Mouse primary keratinocytes and dermal fibroblasts

NIH research guidelines and IACUC approved animal study protocols were followed in this study. Keratinocytes and dermal fibroblasts were cultured from newborn wild type according to the protocol described previously [55]. Primary keratinocytes were seeded at a density of one mouse epidermis per 10 cm dish or equivalent in calcium and magnesium free SMEM (GIBCO Laboratories, Grand Island, NY, USA), supplemented with 8% Chelex (Bio-Rad, Richmond, CA, USA) treated FBS (Atlanta Biologicals, Inc.) and 0.2 mM calcium (CaCl2). Dermal fibroblasts were also seeded at a density of one mouse dermis per 10-cm-dish or equivalent in DMEM/F12: GlutaMAX medium (Invitrogen) with 10% FBS.

Micrococcal nuclease (MNase) digestion and mapping of MNase-seq data

Primary cultures of female primary mouse dermal fibroblasts or keratinocytes were harvested and washed once with ice cold PBS. Resuspended cell pellet (approximately 108 cells) were resuspended in 5 mL of ice cold NP-40 lysis buffer (10 mM Tris–HCl (pH 7.4), 10 mM NaCl, 3 mM MgCl2, 0.5% NP-40) and incubated for 5 min in ice. Nuclei were washed with MNase digestion buffer (10 mM Tris–HCl (pH 7.4), 15 mM NaCl, 60 mM KCl) and resuspended in MNase digestion buffer containing 1 mM CaCl2. Nuclei were digested with MNase for 10 and 15 min at 37 C. The MNase digestion was stopped by putting the samples on ice and adding 100 mM EDTA and 10 mM EGTA (pH 7.5). MNase digested DNA were purified with the Qiagen PCR purification kit after digestion with protease K (Qiagen). Isolated DNA was eluted in elution buffer (Qiagen). Mnase digested DNA fragments were separated on a 2% agarose gel. DNA corresponding to the mononucleosomal bands was gel extracted and pulled from all digestion. The libraries for sequencing were prepared according to the standard protocol for the Illumina HiSeq2000 sequencing platform with 102 bp paired end reads. Paired end reads of MNase-seq data were aligned using Novoalign software (http://www.novocraft.com/) with default parameters for both primary dermal fibroblasts and keratinocytes to the mouse genome (UCSC build mm9). Reads mapping to more than one location were discarded, and data were filtered to include only those sequences that had a mate pair match within 100 to 160 bp. Counts were recorded at the midpoint of the mate pair alignment, and Gaussian smoothing was applied to yield a continuous measure of nucleosome signal across the entire genome [56].

Annotations

TSS information was extracted from RefGene annotations downloaded from the UCSC genome browser (https://genome.ucsc.edu/) for version of mm9. For genes with identical transcript start and stop sites, only one was retained. We downloaded the CG island annotations from the UCSC genome browser for version mm9 of the mouse genome.

Female mouse primary dermal fibroblast and keratinocyte methylomes

The fibroblast methylome was produced and released by our group [5]. Generation of the genome-wide primary female mouse keratinocyte methylation data is described in the accompanied paper [32]. Regions of hypomethylation (hypomethylated regions (HMRs)) were defined using a two-state Hidden Markov Model (HMM) described in [7].
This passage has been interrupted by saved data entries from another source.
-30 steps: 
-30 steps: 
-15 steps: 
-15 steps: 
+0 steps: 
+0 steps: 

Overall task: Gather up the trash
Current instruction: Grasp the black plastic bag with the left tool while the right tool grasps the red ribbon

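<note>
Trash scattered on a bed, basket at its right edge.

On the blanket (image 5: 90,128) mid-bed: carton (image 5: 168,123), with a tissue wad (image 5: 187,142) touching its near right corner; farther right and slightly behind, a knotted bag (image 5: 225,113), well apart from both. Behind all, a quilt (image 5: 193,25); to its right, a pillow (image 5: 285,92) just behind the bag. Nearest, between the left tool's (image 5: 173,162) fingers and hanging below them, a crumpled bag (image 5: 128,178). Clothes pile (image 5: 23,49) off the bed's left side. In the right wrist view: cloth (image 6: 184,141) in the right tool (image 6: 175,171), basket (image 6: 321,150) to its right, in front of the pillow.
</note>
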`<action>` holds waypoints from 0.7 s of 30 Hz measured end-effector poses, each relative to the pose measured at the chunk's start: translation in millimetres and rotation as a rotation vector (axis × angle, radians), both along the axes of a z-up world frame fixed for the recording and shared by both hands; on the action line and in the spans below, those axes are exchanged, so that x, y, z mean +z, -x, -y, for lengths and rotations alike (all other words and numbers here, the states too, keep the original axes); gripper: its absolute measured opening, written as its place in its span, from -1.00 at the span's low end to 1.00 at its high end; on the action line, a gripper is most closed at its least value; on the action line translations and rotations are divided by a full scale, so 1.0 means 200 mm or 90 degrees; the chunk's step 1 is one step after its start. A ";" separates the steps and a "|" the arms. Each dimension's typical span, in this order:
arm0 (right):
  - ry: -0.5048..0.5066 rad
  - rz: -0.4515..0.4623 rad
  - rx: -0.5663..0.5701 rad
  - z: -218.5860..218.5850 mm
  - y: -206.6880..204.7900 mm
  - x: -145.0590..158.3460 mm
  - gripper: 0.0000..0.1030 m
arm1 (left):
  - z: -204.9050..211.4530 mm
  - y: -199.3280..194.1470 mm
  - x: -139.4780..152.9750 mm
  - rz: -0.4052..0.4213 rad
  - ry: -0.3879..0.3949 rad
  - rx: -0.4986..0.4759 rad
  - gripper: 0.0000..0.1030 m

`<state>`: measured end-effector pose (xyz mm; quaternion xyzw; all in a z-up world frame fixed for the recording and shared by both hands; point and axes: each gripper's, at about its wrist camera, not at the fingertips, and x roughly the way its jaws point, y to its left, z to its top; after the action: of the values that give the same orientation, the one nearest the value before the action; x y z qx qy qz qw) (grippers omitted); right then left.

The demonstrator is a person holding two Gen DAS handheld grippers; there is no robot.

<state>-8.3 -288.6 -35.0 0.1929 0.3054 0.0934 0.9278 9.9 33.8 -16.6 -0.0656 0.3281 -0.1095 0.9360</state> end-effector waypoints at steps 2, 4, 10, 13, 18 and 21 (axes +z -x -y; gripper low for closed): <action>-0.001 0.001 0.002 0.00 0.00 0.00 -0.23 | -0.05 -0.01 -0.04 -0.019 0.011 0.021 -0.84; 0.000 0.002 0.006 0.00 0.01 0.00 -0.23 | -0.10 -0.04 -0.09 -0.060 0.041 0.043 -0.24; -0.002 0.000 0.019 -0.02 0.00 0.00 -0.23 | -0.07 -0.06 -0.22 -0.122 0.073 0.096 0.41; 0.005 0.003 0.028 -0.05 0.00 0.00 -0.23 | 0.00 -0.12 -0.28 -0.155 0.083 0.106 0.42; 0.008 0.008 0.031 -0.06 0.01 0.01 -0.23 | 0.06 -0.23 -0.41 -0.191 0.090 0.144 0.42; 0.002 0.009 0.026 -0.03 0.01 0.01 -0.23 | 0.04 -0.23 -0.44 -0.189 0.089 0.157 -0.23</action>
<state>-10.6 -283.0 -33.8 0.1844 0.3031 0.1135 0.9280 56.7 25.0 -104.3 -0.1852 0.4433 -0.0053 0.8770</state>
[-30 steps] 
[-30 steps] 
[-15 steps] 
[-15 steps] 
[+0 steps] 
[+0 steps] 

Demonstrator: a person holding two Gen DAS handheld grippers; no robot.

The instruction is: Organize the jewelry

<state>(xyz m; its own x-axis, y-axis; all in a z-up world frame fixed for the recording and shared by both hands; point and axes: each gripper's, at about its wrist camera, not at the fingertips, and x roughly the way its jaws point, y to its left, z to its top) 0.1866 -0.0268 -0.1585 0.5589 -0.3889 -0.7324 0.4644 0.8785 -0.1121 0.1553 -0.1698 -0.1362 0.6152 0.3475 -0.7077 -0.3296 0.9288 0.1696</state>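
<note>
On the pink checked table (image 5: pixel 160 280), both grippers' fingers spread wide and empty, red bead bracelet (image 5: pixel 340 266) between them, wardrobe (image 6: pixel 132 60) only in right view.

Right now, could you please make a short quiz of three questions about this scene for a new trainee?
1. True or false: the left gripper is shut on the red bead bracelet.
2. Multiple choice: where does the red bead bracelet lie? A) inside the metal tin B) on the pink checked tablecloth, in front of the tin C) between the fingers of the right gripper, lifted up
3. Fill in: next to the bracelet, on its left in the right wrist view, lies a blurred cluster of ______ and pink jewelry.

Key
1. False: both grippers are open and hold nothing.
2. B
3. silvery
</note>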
Intrinsic nucleosome occupancy scores

We predicted intrinsic nucleosome occupancy scores (INOSs) across HMRs using the Lasso linear model described in [33]. For each HMR, we calculated the INOSs at every base pair using a sliding window of 147 bp.

Data submission

Two biological replicates of MNase-seq for each primary dermal fibroblasts and keratinocytes are in the process of GEO submission. Keratinocyte methylome data have been submitted to the GEO database with accession number (GSE44918) [32]. Two biological replicates of keratinocyte mRNA-seq data are in the process of submission to the GEO database [32]. Fibroblast methylome and mRNA-seq data have been obtained from the GEO accession number (GSE44942) [5]. The second biological replicate RNA-seq data of dermal fibroblasts are in the process of submission to the GEO database [32]. All the sequencing data for fibroblasts and keratinocytes will be submitted to the GEO database with accession numbers (GSE44942 and GSE44918 respectively). The data can also be obtained from the authors upon request.